Work order: Everything from the line with "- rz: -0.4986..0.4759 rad" to the last line of the listing must be retyped exactly, both ends included, with the pictures dropped.

*** Raw data Section Begins ***

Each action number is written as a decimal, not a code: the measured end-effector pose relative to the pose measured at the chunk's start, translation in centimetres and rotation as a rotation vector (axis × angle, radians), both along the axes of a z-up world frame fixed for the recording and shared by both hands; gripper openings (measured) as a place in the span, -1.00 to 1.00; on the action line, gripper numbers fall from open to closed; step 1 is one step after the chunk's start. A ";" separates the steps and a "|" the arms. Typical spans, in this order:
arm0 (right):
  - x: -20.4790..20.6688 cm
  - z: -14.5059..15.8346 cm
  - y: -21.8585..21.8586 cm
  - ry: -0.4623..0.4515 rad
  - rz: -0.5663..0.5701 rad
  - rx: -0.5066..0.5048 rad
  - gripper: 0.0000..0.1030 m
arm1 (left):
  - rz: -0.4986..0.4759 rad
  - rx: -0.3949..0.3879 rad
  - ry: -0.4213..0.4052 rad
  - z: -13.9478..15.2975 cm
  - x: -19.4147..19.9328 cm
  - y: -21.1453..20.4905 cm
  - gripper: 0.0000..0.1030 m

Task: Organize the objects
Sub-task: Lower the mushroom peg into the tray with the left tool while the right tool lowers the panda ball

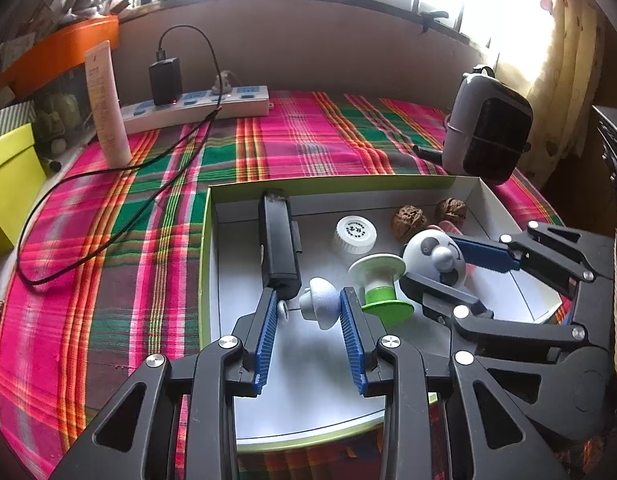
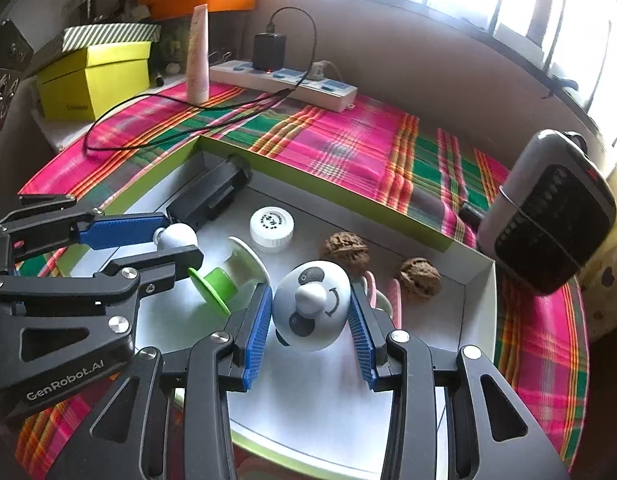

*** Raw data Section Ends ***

Answer section:
  - rz: -0.4986..0.4759 rad
  - rx: -0.3949..0.3879 rad
  - ry: -0.4213..0.4052 rad
  - z: -13.9478..15.2975 cm
  - x: -19.4147..19.9328 cm
  - y: -21.1453..20.4905 cm
  - gripper: 0.0000..0.1030 m

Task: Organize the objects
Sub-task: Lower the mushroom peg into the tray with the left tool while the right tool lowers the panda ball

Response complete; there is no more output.